I was spiritually dehydrated. Like many college freshman, I missed the solid counsel of my parents and our tight-knit family unit. I had little confidence in myself and where I was headed. I was scared that at any moment, all the pieces of track, sleep, be a good friend, be a good student were going to slip through my hands. I couldn’t find friends who wanted to have conversations about our obligation to people in need or purpose of relationships. The weird things that happen in college — like trying to take a shower on a Saturday afternoon but the entire time someone is retching and crying in the bathroom, so much so you can hear it down the hall through the walls of your room — bothered and haunted me.
I distinctly remember walking to Sr. Dorothy Ederer’s office for our first meeting of St. Mary’s Busy Student Lenten retreat, which features weekly meetings throughout Lent with a spiritual sponsor in the parish. I remember noticing the puddles in the sidewalk and for some strange reason, I remember relating my frame of mind to those puddles. They were left in the cracks of the city, trapped in the freeze/thaw cycle, waiting for the sun to take them somewhere else. And that was how I felt.
When is the last time someone reminded you that you are God’s creation? When someone challenged you to seek out all the hundreds of moments of joy in your life? When is the last time you had tornado conversations about Jesus and courage and family? When is the last time you got down to the heart of a prayer and felt the intimacy on its insides? When is the last time you fasted from emptiness and sought out God?
All these things happened for me during Sr. Dorothy’s and my time together. She taught me to believe in prayer. She asked God to heal me and gave me a glimpse of God’s unconditional love and patience. She gave me the wisdom and perspective I needed to see in the middle-of-drunk peers-puking-in-the-bathroom culture. “Our hearts are restless until they rest in you, O Lord,” she quoted St. Augustine time and time again, pushing to me to see that my loneliness and questions could not be resolved anywhere else but in God.
I wrote letters to people I loved to fast on negativity and to work on gratitude. I journaled daily, fasting on emptiness and working on prayer and reflection. I sought out random acts of kindness to fast on selfishness and to work on service— all at the instruction of Sr. Dorothy. My journal entries went from: “I spent so many of my nights feeling like everything is falling out from underneath me” and “I am scared any given moment I will fail,” to “I sat in the sun for an hour and everything wasn’t perfect, but I could be happy in that moment.” It’s not as if the challenges went away, but I had something to hang out to during them. I believed God truly did love me and wanted fulfillment for me.
The beauty of Lent is that it is a season in which you are called to come out of your brokenness. You are asked to be honest both about your mistakes and the places that need God’s work the most. It is a time of sustained spiritual effort. Lent asks you take this time and work to grow deeper in faith — whatever your spiritual needs maybe.
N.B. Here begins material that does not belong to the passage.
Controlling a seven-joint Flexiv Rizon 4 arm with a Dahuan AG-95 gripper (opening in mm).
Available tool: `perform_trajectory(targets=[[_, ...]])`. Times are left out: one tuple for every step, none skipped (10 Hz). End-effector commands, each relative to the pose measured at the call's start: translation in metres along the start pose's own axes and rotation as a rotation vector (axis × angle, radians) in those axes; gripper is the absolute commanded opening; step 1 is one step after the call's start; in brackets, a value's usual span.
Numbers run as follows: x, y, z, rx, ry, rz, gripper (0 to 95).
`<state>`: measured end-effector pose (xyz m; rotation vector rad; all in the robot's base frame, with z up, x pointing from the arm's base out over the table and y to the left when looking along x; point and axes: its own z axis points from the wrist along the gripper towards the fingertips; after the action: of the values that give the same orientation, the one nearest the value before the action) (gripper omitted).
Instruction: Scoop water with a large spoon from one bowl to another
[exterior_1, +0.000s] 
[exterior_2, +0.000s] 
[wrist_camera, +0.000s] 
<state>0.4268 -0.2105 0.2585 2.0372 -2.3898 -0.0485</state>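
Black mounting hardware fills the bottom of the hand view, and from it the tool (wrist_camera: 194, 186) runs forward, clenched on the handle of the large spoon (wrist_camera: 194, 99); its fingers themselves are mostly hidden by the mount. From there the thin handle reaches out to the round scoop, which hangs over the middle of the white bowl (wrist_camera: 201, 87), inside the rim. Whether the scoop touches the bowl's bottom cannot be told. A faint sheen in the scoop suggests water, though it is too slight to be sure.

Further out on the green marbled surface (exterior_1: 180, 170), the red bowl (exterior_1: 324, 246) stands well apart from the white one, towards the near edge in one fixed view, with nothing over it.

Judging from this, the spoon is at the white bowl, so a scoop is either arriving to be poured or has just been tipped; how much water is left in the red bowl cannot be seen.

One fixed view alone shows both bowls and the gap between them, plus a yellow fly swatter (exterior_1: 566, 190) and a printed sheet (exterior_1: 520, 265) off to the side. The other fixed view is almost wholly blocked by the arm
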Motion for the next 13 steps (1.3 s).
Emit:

I needed to feel the force of God’s love and the promise of God’s peace that prayer can bring. I need to make a conscious effort to work on my prayer life. You might need to leave your past behind and fast on fear.
But the success of Lent, the excitement of it is that it asks for your sustained effort, for your daily work. It does not ask for grand proclamations, but for your reflection and honest effort. It is a process. It does not come in seven days, but in 40, giving you the time you need to cook and to let your frustrations free until you come out with something hold onto in the challenges you will face down the road. It asks you take the suffering that your spiritual works brings and to bring it into communion with Christ.
The grace of Lent lies in its true aim of hope. At the end of Lent, Christ fulfils all of the promises. At the end of Lent, we come out of hurt and our failings and celebrate life. We see God in the sunrise, spreading joy and warmth through a sleepy earth. In the peace before everything spills out. Like Christ, it is a new chance. It is a reminder of how God is always forgiving, because dawn comes even after the darkest of nights. And sunrise is committed. It returns after every darkness, determined to spread its light again.
Alicia Patterson is second year philosophy major at the University of Michigan, where she is also a member of the cross country and track team. She is one of three daughters of Patrick and Teresa Patterson of Dewitt. A member of St. Mary Student Parish in Ann Arbor, she is an avid coffee drinker, always searching for the perfect cup.